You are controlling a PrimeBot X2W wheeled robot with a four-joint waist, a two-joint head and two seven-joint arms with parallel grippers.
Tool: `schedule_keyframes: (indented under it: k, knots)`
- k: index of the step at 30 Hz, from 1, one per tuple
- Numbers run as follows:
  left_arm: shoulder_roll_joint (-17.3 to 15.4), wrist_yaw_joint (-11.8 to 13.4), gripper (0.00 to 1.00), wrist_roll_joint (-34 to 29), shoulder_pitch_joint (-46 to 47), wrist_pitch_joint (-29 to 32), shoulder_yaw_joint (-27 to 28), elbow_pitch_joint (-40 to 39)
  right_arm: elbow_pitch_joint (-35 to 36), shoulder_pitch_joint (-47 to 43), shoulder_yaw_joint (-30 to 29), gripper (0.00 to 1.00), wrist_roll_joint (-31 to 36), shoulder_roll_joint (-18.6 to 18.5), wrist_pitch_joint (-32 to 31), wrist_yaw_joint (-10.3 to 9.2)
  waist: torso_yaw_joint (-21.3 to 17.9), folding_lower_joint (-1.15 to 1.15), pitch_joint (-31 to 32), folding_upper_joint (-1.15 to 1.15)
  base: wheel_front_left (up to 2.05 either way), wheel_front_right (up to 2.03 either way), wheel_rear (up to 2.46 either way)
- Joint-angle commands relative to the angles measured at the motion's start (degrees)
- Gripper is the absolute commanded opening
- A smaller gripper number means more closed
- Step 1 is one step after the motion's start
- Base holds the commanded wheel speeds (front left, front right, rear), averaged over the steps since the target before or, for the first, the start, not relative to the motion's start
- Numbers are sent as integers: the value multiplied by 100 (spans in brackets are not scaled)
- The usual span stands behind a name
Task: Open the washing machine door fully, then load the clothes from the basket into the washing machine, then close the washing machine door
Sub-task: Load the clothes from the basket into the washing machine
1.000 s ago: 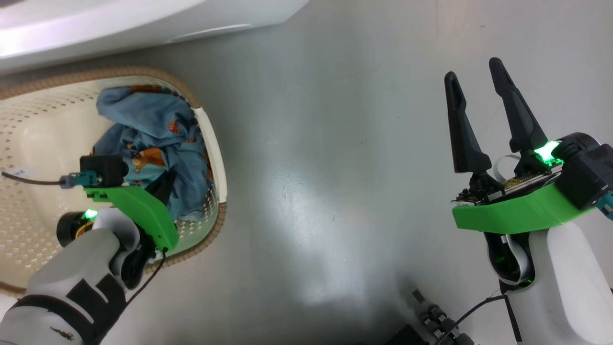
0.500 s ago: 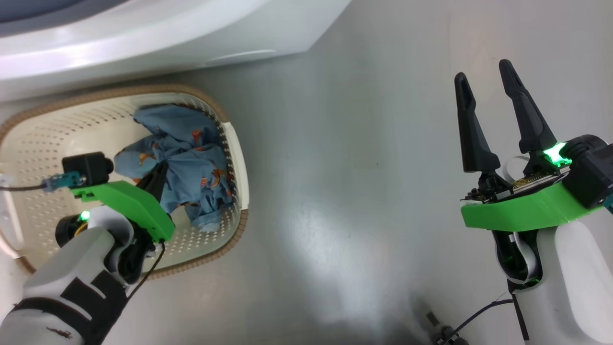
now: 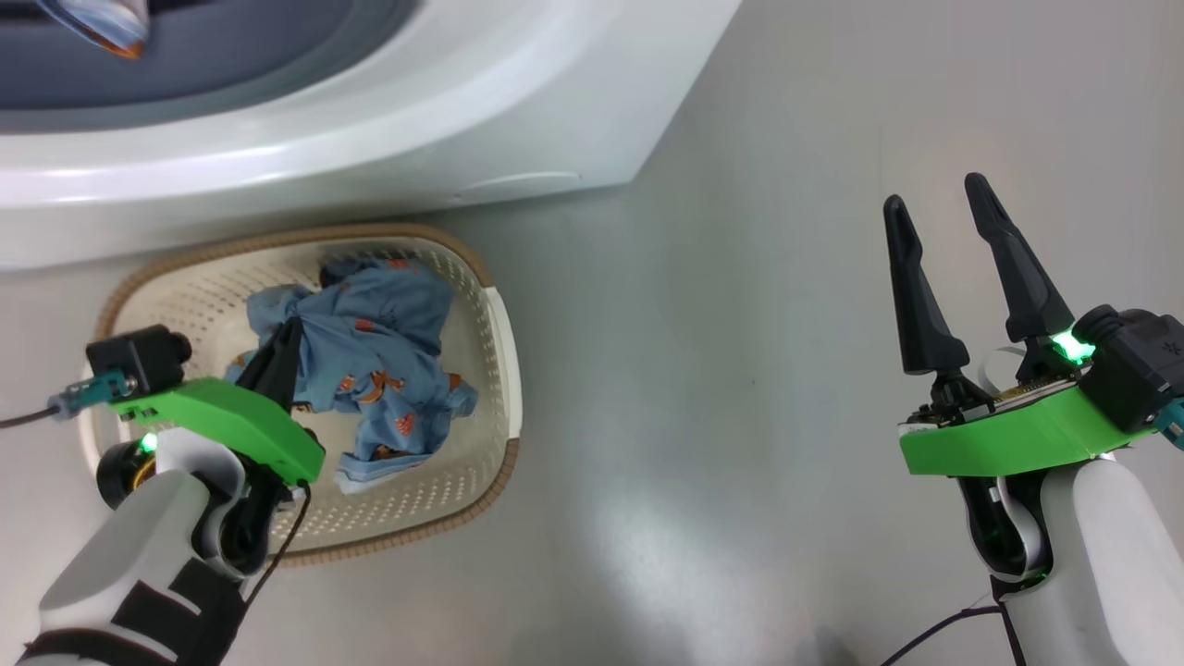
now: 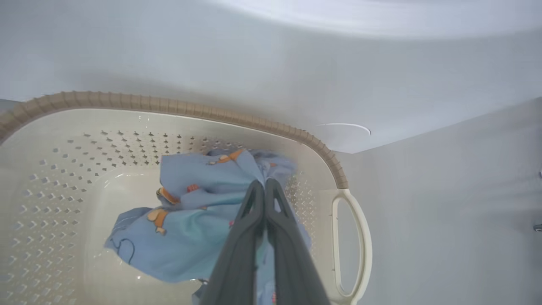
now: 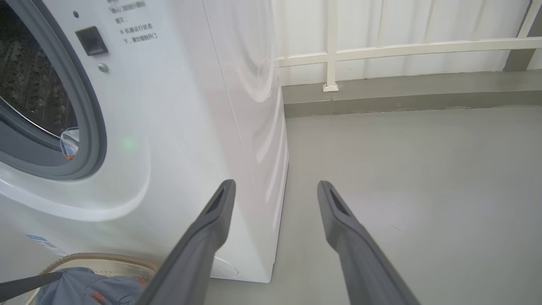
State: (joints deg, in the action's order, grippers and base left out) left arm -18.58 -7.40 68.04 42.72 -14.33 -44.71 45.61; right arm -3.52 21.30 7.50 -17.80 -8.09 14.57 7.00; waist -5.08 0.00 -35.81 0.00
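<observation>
The cream basket (image 3: 507,351) with its brown rim stands on the floor against the white washing machine (image 3: 370,157). Light blue clothes (image 3: 388,361) with orange figures lie bunched inside it. My left gripper (image 3: 282,338) reaches into the basket, and its fingers (image 4: 254,220) are pressed together on the clothes (image 4: 190,220), which drape from the tips. My right gripper (image 3: 936,194) hovers open over bare floor, far to the right. The machine's (image 5: 178,106) grey gasket (image 5: 91,127) rings the open drum, where a blue scrap (image 5: 70,144) rests. The door is out of view.
Grey floor (image 3: 740,370) stretches between the basket and my right arm. Beyond the machine's right side stand a white railing (image 5: 330,55) and a low kerb (image 5: 402,101). A round cap (image 4: 343,131) sits low on the machine front, just behind the basket rim (image 4: 190,108).
The head camera has pulled back, bringing the machine front and the whole basket into view. The clothes have gathered around my shut left fingers and shifted toward the basket's middle. The right gripper has stayed open.
</observation>
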Motion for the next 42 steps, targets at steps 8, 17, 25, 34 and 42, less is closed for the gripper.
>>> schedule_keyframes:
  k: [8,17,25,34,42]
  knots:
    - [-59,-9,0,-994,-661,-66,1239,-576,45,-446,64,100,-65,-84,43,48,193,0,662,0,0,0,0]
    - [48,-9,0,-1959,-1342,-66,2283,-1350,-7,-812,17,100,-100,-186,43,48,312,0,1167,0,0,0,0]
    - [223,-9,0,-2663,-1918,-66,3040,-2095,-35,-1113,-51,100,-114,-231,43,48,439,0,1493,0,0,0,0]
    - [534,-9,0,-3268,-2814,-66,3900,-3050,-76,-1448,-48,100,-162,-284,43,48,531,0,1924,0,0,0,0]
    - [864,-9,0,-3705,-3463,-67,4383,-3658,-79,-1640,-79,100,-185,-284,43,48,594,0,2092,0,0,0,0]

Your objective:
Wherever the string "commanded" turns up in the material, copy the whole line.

Response for this exercise:
- Gripper is the absolute commanded opening
- Base holds the commanded wheel speeds (front left, front right, rear), averaged over the steps since the target before or, for the first, the start, not relative to the motion's start

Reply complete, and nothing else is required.